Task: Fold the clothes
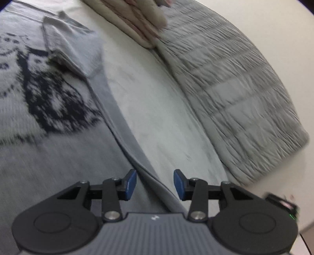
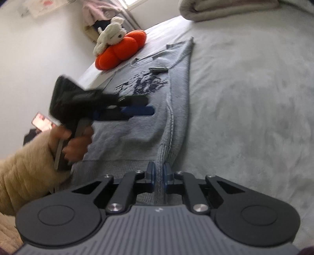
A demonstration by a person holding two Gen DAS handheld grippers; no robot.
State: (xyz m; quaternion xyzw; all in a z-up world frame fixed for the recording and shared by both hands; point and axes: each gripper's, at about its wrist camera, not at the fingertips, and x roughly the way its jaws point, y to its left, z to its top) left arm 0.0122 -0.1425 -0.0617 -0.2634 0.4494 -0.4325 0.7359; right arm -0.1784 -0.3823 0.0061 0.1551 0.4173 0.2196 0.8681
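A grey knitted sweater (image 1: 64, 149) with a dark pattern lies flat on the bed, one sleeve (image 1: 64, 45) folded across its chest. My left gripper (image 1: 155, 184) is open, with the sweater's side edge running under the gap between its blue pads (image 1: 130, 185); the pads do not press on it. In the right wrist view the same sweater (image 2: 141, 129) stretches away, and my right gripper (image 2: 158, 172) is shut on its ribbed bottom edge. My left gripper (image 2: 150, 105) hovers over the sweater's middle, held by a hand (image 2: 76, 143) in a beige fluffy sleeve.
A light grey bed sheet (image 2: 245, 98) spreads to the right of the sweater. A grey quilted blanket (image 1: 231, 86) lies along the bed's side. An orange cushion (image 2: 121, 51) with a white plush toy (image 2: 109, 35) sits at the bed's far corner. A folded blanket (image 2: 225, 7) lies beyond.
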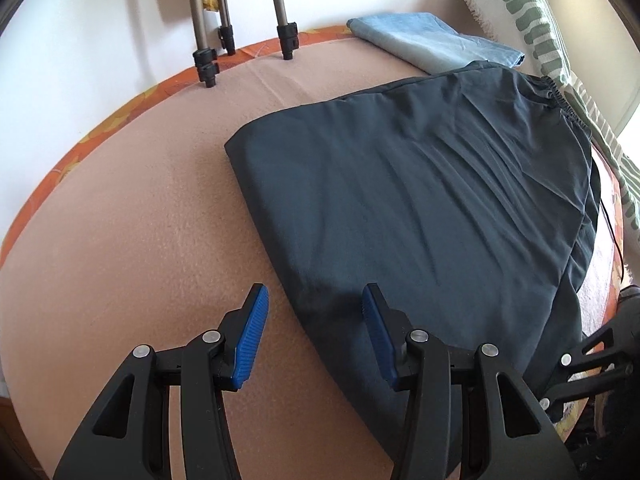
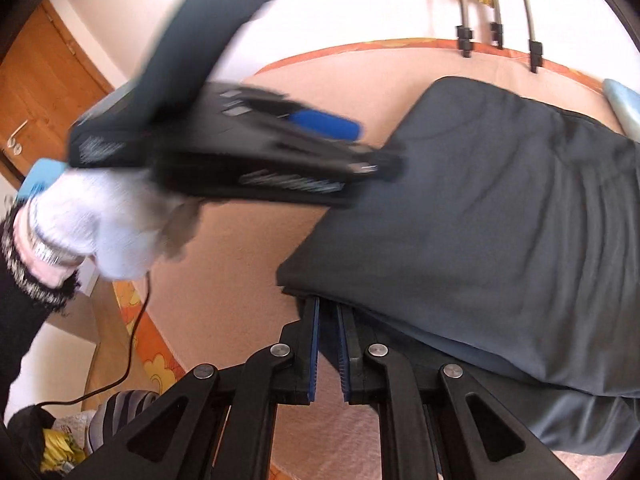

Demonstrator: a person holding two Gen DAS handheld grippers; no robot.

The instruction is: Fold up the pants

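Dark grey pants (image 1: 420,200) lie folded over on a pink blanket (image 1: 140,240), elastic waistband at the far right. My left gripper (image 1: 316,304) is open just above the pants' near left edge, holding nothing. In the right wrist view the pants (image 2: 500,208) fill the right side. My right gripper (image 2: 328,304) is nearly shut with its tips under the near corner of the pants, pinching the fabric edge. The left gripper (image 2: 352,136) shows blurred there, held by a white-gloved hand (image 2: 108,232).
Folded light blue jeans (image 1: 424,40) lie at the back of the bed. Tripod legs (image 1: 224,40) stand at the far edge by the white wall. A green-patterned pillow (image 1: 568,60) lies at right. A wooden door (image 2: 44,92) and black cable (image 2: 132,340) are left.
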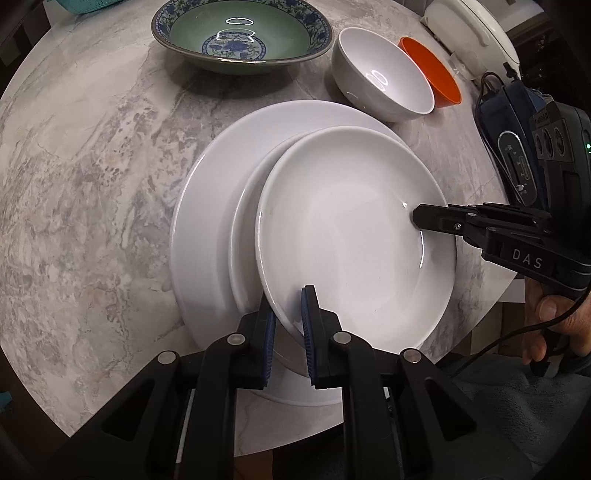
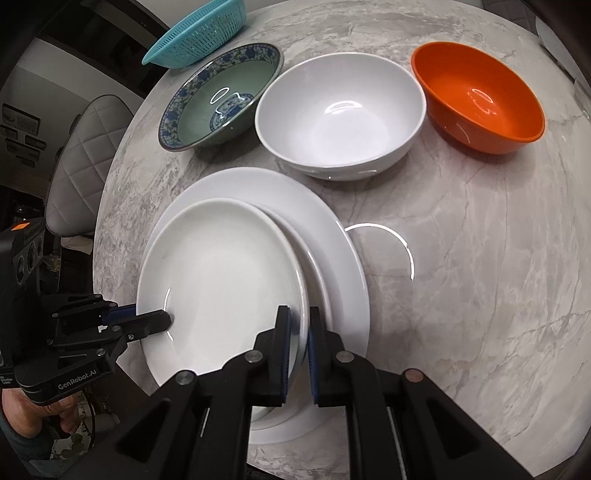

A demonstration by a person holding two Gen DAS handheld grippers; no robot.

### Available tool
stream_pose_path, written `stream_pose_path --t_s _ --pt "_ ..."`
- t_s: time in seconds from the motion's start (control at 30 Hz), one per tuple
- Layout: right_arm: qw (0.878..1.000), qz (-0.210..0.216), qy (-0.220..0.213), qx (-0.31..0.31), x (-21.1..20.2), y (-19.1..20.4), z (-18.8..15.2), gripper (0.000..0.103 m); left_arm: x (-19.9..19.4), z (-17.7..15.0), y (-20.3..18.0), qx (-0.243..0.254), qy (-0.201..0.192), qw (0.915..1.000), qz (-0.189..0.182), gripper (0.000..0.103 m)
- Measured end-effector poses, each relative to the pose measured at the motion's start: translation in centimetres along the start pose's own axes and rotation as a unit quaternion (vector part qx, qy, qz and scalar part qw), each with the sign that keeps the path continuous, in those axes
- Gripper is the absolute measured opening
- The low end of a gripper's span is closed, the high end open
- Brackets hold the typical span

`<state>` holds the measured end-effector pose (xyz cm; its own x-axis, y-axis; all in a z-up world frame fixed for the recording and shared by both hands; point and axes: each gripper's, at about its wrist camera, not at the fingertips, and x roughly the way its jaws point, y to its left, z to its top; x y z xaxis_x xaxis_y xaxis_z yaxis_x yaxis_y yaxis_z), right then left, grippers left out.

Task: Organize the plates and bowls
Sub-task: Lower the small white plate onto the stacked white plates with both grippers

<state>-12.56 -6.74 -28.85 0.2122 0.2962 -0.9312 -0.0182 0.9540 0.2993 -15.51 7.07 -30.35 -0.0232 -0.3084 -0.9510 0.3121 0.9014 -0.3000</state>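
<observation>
Three white plates were stacked on the marble table (image 1: 85, 155), near its edge. The top plate (image 1: 351, 236) sat skewed on the middle plate (image 1: 245, 236), which lay on the big plate (image 1: 207, 206).

The left gripper (image 1: 289, 325) had its jaws nearly closed on the top plate's rim at 6 o'clock in the left wrist view, one blue pad inside the rim and one outside. The right gripper (image 2: 297, 350) pinched the same plate's rim at 5 o'clock in its own view, jaws likewise narrow; in the left view it reached in from 3 o'clock.

Beyond the stack stood three bowls in a row: a green bowl (image 2: 221, 103) with a blue pattern at 11 o'clock in the right wrist view, a white bowl (image 2: 340, 114) at 12, and an orange bowl (image 2: 480, 99) at 1. A teal colander (image 2: 199, 33) sat behind the green bowl.
</observation>
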Motion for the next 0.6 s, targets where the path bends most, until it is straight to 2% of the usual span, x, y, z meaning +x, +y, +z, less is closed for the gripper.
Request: stream_pose_path --t_s 0.27,0.6 --pt "1.000 -0.002 -0.004 -0.012 0.1 0.0 -0.1 0.011 0.1 0.2 0.4 -0.004 -0.005 1.0000 0.000 0.012" --pt "0.998 -0.038 -0.006 -0.052 0.1 1.5 -0.3 0.015 -0.2 -0.1 0.4 -0.015 -0.019 0.9997 0.005 0.016"
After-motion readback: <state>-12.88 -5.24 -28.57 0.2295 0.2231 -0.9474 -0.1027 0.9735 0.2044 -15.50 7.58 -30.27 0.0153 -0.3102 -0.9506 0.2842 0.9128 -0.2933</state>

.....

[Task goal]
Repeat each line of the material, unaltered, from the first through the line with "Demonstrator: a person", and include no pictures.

[Task output]
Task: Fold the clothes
A demonstration by a person holding two Gen DAS handheld grippers; no robot.
State: (xyz m; quaternion xyzw; all in a z-up world frame fixed for the recording and shared by both hands; point and axes: each gripper's, at about its wrist camera, not at the fingertips, and x roughly the way its jaws point, y to its left, z to its top) left arm 0.0122 -0.1425 -0.0617 -0.2634 0.4494 -0.4325 0.7359; right arm -0.1784 -0.3823 0.0061 0.1551 0.4173 0.2196 0.8681
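A grey knitted sweater (image 1: 64, 149) with a dark pattern lies flat on the bed, one sleeve (image 1: 64, 45) folded across its chest. My left gripper (image 1: 155, 184) is open, with the sweater's side edge running under the gap between its blue pads (image 1: 130, 185); the pads do not press on it. In the right wrist view the same sweater (image 2: 141, 129) stretches away, and my right gripper (image 2: 158, 172) is shut on its ribbed bottom edge. My left gripper (image 2: 150, 105) hovers over the sweater's middle, held by a hand (image 2: 76, 143) in a beige fluffy sleeve.
A light grey bed sheet (image 2: 245, 98) spreads to the right of the sweater. A grey quilted blanket (image 1: 231, 86) lies along the bed's side. An orange cushion (image 2: 121, 51) with a white plush toy (image 2: 109, 35) sits at the bed's far corner. A folded blanket (image 2: 225, 7) lies beyond.
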
Demonstrator: a person holding two Gen DAS handheld grippers; no robot.

No additional output will be given.